The local field potential (LFP) is the low-pass filtered extracellular potential recorded inside brain tissue. Unlike spikes, which reflect neuronal action potentials and thus the output of neurons, the LFP is believed to predominantly reflect the synaptic inputs to neurons. Here, we use computer simulations and approximate analytical formulas of LFPs from single neurons and populations of neurons to give a comprehensive overview of the various factors that can contribute to shaping the LFP and its frequency content. We consider the effects of neural morphology, intrinsic dendritic filtering, synaptic distributions, synchrony in synaptic inputs, the position of the recording electrode, and possible contributions from action potentials, calcium spikes, NMDA spikes, and active subthreshold dendritic ion channels.

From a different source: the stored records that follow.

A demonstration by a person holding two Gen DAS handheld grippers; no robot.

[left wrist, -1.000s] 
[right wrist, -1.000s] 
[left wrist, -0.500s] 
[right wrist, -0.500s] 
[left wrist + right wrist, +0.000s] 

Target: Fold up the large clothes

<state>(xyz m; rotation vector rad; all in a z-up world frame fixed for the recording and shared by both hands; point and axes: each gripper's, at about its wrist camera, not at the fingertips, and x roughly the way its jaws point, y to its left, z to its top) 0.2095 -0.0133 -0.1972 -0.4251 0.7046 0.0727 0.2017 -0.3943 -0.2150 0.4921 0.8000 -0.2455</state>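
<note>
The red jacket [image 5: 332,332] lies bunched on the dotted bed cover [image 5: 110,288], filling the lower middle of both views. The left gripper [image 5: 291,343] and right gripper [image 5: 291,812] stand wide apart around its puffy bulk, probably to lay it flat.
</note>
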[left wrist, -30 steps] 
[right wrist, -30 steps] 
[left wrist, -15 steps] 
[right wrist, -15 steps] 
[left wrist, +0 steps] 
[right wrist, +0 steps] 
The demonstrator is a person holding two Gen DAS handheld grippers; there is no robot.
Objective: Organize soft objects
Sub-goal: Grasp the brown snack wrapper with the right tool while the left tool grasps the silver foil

Models of extracellular potentials are typically based on treating brain tissue as a continuous volume conductor. An important parameter, or sometimes variable, in volume-conductor theory is the conductivity. Here, we present both theoretical and experimental estimates of the conductivity of brain tissue. A common modeling approximation is to assume that the conductivity does not vary with position, is the same in all directions, and does not depend on the frequency of the electric signal. With references to both experimental and theoretical studies, we discuss whether these approximations are reasonable, and we introduce ways to relax these approximations in models.
We here round off a book on biophysical foundations and computational modeling of electric and magnetic signals in the brain. We summarize some key insights from such modeling, and we clear up some common misconceptions about extracellular potentials. We address the main limitations with the standard modeling framework used to compute extracellular potentials, discussing the uncertainty in model parameters and its neglect of ephaptic interactions between active neurons. We identify what we believe are key areas of future applications and give an outlook for future modeling challenges.